Selain menggeliatkan penanaman nilai Pancasila sejak usia dini, Tyrza dan Cici pun aktif pada gerakan budaya dan sejarah Cirebon. Mereka mengajak anak-anak berkunjung ke situs-situs bersejarah, seperti Komplek makam Sunan Gunung Jati dan keraton. Cici memandang, cara tersebut efektif membukakan mata bahwa fakta berdirinya Cirebon tak terlepas dari semangat toleransi keberagaman etnis dan agama.

Satu contoh di antaranya yaitu sosok Putri Tan Ong Tien Nio. Istri Sunan Gunung Jati yang berasal dari negeri Tiongkok itu menjadi simbol penanda bahwa keharmonisan lintas etnis pernah terjadi di masa awal kepimpinan Sunan Gunung Jati sebagai sultan Kerajaan Cirebon pertama. Keberadaan makam Ong Tien yang bersanding dengan Sunan Gunungjati adalah monumen perdamaian antar etnis di Cirebon.

“Cirebon itu sangat unik. Artinya, Cirebon dari dulu adalah daerah yang sangat menjunjung tinggi keberagaman dan toleransi. Jadi, yang perlu dilakukan hari ini kita semua patut merawat keberagaman itu,” ungkap Cici.
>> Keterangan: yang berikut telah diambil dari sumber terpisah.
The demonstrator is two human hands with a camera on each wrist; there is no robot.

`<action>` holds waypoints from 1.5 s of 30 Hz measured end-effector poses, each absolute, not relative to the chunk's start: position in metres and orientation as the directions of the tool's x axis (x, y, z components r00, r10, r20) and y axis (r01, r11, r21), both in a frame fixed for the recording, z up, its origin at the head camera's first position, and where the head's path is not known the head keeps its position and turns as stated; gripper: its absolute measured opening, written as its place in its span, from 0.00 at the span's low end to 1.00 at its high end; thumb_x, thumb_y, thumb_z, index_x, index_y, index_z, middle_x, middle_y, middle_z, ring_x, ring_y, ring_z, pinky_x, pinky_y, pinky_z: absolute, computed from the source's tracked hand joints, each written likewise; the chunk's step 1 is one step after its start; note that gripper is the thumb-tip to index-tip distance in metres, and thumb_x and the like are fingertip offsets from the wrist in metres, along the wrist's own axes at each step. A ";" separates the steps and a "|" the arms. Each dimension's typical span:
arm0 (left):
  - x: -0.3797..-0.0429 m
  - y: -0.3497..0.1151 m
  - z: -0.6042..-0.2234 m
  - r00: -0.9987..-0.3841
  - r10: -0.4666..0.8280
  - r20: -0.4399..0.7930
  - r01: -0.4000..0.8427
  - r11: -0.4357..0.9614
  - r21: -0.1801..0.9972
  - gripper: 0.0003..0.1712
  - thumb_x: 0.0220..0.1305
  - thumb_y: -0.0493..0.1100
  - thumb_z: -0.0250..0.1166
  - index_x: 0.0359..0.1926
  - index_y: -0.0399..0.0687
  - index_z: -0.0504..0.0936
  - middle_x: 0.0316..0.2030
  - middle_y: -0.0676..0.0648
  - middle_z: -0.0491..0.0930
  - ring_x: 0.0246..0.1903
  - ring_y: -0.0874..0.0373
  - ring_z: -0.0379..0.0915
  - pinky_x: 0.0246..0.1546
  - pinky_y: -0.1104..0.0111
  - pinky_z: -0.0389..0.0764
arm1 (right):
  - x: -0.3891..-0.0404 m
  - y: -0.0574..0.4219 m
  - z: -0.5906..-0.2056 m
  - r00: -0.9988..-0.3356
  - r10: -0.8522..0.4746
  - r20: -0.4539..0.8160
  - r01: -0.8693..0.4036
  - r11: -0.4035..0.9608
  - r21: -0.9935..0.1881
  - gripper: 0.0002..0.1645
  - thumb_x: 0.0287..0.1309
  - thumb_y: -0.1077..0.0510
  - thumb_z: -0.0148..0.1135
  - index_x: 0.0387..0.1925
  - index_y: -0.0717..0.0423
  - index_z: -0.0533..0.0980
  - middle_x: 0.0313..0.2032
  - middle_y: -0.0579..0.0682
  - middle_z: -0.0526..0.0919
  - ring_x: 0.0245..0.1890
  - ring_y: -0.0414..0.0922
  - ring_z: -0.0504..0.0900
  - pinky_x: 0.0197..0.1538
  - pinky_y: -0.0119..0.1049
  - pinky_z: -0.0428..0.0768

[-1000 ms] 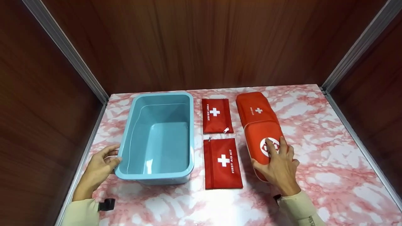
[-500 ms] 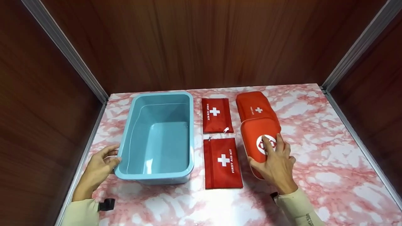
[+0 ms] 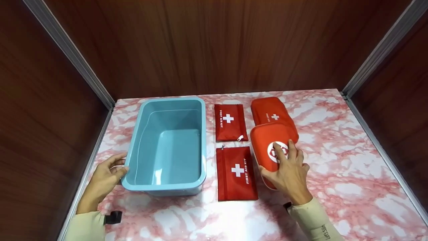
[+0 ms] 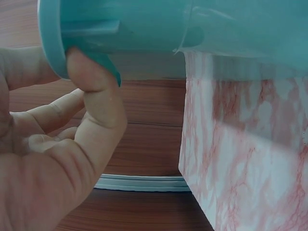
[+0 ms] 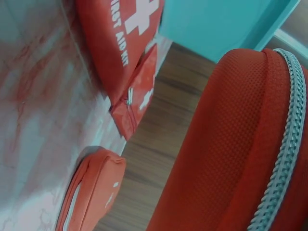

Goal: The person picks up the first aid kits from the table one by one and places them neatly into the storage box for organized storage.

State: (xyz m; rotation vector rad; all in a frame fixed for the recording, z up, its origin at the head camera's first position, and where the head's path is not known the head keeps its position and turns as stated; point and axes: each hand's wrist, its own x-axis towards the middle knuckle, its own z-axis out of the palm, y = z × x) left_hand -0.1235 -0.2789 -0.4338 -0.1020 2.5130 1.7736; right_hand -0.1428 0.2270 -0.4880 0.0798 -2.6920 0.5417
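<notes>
My left hand [image 3: 103, 179] pinches the left rim of a light blue plastic bin [image 3: 203, 147]; in the left wrist view its thumb [image 4: 101, 110] is bent against the rim. My right hand [image 3: 289, 174] grips a red-orange zippered first aid case [image 3: 264, 135] from above, thumb on its left side and fingers over the white round emblem. In the right wrist view this case [image 5: 226, 130] hangs above the table, its zipper facing the camera; the hand itself is out of that view. The case partly covers a red first aid pouch [image 3: 267, 107] lying behind it.
Two flat red first aid pouches lie between bin and case: a smaller one [image 3: 234, 132] behind a larger one [image 3: 238, 190]. They rest on a pink and white marbled tabletop [image 3: 347, 157]. Brown wood-grain panels [image 3: 214, 50] with metal edge strips enclose the back and sides.
My right hand has moved slightly left and away from me with the first aid case, uncovering more of the right side of the pouch behind. The left hand and bin stay put.
</notes>
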 end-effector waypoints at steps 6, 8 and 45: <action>-0.123 -0.279 -0.434 -0.996 -0.018 -0.082 -0.083 0.343 0.936 0.29 0.68 0.25 0.55 0.68 0.25 0.64 0.52 0.29 0.72 0.38 0.65 0.77 0.34 0.71 0.82 | -0.144 0.222 -0.486 -0.921 0.017 0.389 -0.135 0.923 -0.360 0.50 0.41 0.36 0.73 0.65 0.52 0.71 0.69 0.69 0.59 0.60 0.70 0.62 0.38 0.75 0.70; -0.123 -0.279 -0.434 -0.996 -0.018 -0.084 -0.085 0.340 0.936 0.29 0.68 0.25 0.55 0.69 0.25 0.64 0.52 0.29 0.72 0.38 0.64 0.78 0.34 0.71 0.83 | -0.145 0.221 -0.485 -0.920 0.016 0.392 -0.136 0.924 -0.358 0.50 0.41 0.36 0.73 0.65 0.52 0.71 0.69 0.68 0.59 0.60 0.70 0.61 0.39 0.74 0.70; -0.123 -0.281 -0.434 -0.994 -0.008 -0.113 -0.110 0.325 0.939 0.29 0.69 0.27 0.55 0.70 0.26 0.62 0.53 0.30 0.71 0.39 0.64 0.78 0.33 0.68 0.84 | -0.161 0.185 -0.464 -0.886 -0.086 0.455 -0.255 0.910 -0.326 0.49 0.40 0.33 0.72 0.63 0.51 0.73 0.68 0.68 0.61 0.60 0.72 0.64 0.40 0.74 0.72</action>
Senada disampaikan Tyrza, sebagai istri Sunan Gunung Jati dari etnis Tionghoa, Ong Tien adalah inspirasi bagi generasi muda di Cirebon bahwa keberagaman etnis dan agama bukan penghalang membangun kehidupan harmoni. Hanya saja, dia menyadari pengetahuan masyarakat tentang sejarah yang minim memperkuat sentimen kebencian kepada komunitas yang berbeda. Kini, harapan Cirebon lebih damai bertumpu pada anak-anak yang kelak akan membangun kota ini.

“Jika para leluhur kita saja bisa hidup berdampingan, bahkan menikah, kenapa kita sebagai penerusnya saling bercerai berai dan saling membenci karena berbeda etnis, agama dan golongan?” tutur Tirza. ***

Tulisan ini adalah bagian dari program Workshop dan Story Grant Pers Mainstream yang digelar Serikat Jurnalis untuk Keberagaman (SEJUK) bekerja sama dengan Norwegian Embassy untuk Indonesia.